TO DO – Reproduce, exactly, the lines of the material below from the line containing "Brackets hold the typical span" through the line containing "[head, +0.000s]", with both end lines included and nothing else.

================================

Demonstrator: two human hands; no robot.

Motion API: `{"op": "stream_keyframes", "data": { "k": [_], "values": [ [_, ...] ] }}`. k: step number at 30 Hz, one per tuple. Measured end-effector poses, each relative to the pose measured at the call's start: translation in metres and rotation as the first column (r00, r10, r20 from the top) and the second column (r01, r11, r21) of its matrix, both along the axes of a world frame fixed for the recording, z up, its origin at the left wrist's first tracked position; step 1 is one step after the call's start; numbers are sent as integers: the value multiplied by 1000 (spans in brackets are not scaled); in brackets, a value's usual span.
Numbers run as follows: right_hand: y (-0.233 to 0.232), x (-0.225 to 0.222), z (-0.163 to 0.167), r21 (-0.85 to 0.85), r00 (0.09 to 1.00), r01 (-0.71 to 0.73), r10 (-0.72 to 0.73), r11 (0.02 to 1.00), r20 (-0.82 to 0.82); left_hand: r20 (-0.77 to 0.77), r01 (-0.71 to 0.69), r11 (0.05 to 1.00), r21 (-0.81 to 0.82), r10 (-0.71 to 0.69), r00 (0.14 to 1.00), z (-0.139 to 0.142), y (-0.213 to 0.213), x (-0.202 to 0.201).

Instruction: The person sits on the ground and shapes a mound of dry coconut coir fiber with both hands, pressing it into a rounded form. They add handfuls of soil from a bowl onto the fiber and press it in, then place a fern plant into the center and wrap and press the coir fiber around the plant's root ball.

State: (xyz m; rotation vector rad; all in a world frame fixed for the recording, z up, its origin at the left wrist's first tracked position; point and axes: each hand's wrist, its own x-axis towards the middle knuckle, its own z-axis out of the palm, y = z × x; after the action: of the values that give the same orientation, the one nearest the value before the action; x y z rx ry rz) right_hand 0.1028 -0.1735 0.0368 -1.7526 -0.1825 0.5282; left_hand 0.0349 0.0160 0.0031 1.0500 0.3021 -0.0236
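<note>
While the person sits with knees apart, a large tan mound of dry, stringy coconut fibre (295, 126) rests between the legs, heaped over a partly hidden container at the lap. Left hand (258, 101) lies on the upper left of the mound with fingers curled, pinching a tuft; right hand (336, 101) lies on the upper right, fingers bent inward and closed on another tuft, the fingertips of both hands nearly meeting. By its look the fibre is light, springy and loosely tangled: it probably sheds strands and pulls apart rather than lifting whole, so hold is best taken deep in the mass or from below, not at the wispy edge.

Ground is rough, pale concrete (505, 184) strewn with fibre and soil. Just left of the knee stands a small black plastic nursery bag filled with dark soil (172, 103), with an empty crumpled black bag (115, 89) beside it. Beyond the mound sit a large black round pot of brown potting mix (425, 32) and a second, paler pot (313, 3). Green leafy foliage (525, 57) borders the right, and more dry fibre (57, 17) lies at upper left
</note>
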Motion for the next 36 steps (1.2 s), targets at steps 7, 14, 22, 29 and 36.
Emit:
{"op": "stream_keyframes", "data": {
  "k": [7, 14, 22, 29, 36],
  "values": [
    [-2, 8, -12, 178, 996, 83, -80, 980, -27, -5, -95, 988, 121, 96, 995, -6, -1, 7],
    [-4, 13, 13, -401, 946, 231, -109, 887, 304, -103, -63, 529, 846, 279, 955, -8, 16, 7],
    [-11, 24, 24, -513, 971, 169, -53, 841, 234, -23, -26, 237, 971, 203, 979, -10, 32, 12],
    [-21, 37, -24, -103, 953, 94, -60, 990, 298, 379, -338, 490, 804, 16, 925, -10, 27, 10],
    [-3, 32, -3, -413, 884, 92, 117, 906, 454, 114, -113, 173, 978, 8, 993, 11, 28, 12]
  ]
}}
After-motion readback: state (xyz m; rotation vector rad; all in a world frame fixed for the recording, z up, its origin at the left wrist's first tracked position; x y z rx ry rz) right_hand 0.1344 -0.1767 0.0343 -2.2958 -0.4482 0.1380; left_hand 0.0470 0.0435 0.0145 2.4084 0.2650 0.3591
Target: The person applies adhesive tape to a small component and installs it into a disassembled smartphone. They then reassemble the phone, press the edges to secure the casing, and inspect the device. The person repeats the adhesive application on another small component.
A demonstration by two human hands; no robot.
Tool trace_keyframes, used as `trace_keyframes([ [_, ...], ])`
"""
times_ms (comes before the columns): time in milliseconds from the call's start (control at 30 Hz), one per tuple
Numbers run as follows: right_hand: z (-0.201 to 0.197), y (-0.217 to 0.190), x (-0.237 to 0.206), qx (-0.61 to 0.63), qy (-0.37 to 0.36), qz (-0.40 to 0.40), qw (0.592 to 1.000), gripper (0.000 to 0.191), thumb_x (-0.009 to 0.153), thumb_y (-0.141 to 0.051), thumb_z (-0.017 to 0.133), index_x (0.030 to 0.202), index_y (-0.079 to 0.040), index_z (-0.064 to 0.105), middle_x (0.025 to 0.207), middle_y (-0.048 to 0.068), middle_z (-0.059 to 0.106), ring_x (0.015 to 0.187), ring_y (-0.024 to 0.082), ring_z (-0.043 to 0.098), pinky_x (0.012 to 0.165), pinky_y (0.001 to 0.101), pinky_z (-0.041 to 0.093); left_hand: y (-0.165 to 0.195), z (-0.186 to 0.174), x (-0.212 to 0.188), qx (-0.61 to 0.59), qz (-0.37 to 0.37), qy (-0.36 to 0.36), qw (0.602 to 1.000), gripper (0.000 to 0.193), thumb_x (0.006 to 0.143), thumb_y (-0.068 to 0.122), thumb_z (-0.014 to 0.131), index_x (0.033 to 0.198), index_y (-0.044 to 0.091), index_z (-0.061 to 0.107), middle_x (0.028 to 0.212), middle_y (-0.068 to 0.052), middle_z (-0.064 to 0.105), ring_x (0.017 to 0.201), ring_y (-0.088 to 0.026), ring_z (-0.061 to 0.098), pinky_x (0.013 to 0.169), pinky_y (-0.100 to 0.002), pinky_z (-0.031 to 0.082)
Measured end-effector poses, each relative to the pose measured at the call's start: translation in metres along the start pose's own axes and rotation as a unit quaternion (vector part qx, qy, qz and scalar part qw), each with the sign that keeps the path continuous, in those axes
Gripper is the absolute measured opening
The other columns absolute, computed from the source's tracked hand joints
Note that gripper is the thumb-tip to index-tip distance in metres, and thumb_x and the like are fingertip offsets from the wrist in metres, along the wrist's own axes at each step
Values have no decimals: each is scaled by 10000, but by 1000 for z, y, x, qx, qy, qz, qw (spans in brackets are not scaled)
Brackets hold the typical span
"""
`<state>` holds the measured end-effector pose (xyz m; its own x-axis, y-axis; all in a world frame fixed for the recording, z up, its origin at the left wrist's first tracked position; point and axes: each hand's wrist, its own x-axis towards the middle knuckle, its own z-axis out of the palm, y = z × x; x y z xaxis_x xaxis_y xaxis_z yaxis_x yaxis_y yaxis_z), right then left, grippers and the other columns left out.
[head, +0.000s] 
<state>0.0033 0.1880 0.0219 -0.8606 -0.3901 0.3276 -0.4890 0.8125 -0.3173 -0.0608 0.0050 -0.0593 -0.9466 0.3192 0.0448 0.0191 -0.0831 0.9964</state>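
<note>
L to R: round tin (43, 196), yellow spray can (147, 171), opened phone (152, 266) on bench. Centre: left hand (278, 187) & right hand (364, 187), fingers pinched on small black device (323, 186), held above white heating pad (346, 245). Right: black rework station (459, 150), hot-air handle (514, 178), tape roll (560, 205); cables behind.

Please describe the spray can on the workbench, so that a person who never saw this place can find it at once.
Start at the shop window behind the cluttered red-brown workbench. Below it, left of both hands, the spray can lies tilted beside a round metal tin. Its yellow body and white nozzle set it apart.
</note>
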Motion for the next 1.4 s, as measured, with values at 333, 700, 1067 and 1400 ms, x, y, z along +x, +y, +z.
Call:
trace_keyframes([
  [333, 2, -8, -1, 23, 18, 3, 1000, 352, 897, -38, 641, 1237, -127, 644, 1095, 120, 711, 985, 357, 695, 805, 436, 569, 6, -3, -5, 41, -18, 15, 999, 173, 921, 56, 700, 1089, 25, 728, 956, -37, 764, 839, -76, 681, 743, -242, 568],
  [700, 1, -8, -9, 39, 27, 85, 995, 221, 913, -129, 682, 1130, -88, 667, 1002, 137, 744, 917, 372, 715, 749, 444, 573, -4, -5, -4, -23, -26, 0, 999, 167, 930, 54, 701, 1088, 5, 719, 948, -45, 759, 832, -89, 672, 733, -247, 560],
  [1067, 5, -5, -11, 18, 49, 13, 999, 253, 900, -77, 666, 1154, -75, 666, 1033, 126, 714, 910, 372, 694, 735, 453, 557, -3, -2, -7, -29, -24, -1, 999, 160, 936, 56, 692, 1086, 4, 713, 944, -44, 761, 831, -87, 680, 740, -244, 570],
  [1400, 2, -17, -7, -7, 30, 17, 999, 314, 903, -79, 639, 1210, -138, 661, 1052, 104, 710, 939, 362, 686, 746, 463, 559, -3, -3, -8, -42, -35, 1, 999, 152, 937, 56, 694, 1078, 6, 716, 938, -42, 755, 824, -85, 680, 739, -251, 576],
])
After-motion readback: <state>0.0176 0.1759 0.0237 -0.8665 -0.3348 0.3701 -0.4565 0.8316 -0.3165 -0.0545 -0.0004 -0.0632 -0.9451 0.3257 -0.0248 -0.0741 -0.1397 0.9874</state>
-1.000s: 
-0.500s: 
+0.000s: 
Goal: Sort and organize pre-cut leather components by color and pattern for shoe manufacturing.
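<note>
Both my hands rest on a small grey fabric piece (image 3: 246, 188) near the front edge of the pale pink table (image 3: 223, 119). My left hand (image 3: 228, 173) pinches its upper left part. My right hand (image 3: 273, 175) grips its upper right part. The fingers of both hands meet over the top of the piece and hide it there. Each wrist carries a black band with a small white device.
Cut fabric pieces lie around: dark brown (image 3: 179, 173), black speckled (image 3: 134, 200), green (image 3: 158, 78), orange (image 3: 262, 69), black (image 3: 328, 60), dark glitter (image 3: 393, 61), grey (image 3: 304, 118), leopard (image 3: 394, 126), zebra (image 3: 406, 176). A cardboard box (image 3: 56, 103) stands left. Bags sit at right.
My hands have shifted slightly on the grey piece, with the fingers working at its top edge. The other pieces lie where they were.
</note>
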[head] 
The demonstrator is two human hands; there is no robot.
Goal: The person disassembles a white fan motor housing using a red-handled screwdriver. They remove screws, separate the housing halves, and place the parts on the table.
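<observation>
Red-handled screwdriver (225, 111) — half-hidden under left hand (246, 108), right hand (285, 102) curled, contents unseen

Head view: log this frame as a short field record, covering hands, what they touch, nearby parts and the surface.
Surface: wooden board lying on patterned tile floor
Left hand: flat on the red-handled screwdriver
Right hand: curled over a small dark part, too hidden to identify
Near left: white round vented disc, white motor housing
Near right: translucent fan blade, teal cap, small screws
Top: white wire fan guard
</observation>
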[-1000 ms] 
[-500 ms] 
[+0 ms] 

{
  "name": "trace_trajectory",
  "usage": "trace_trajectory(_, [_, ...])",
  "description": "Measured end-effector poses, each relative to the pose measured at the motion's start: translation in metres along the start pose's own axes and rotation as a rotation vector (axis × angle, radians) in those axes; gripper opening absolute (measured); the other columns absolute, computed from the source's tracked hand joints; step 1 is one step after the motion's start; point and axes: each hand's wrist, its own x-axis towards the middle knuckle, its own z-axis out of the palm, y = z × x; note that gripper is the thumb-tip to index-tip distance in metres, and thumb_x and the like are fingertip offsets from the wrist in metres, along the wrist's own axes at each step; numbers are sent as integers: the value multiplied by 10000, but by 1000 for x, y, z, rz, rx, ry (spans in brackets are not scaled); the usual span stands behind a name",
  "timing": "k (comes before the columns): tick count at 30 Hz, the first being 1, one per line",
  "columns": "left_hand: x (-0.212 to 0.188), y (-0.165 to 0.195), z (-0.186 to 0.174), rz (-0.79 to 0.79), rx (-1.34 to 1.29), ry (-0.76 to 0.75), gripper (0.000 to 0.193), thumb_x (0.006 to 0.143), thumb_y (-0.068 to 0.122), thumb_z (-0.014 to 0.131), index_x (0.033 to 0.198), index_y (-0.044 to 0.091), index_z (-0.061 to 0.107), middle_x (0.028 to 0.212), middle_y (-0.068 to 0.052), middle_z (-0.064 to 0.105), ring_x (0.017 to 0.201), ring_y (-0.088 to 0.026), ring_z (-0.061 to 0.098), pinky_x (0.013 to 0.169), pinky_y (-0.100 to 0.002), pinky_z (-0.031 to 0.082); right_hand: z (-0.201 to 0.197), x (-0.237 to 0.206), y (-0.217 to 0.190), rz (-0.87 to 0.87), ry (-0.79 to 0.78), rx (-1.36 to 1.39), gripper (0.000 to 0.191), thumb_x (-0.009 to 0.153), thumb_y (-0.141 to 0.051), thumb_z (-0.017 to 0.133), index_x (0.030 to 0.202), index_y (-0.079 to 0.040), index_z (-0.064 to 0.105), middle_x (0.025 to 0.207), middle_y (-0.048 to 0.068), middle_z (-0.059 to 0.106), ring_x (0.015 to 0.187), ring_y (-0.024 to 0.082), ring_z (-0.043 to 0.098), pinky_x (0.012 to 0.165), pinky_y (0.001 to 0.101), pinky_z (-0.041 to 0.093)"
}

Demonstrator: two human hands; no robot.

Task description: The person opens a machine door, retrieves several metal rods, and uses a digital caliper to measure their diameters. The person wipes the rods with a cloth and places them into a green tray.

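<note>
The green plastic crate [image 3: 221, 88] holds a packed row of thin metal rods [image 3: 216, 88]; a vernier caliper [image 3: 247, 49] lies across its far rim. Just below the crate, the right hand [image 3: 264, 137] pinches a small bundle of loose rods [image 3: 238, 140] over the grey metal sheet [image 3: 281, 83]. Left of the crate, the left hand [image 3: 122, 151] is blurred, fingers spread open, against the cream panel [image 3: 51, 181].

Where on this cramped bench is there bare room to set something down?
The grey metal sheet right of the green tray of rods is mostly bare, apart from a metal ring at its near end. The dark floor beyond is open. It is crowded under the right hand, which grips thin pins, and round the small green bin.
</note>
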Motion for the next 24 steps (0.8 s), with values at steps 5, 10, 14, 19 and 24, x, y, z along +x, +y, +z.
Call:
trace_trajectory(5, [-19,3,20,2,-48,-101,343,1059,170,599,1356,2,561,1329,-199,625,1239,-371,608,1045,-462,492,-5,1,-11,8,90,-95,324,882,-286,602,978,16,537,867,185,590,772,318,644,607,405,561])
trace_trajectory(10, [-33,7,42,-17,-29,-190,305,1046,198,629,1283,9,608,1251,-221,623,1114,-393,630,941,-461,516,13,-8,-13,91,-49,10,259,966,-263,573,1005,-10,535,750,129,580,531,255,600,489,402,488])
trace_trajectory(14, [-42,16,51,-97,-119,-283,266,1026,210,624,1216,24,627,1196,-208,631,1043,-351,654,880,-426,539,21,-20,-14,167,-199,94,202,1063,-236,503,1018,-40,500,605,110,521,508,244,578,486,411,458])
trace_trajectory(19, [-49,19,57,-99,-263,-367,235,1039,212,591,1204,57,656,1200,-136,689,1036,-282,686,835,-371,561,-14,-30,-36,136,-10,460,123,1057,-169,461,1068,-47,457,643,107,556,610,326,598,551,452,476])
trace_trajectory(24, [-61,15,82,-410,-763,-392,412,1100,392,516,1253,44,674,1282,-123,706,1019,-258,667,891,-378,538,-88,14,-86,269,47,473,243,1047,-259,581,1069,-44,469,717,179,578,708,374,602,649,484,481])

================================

OUTPUT FOR THIS EXERCISE –
Brackets hold the typical span
"""
`<state>` holds the measured end-effector pose (xyz m; its own x-axis, y-axis; all in a world frame fixed for the recording, z up, its origin at the left wrist's first tracked position; point and axes: each hand's wrist, its own x-axis towards the middle knuckle, its own z-axis out of the palm, y = z × x; x y z xaxis_x xaxis_y xaxis_z yaxis_x yaxis_y yaxis_z), right then left, grippers and the other columns left out.
[head, +0.000s] 

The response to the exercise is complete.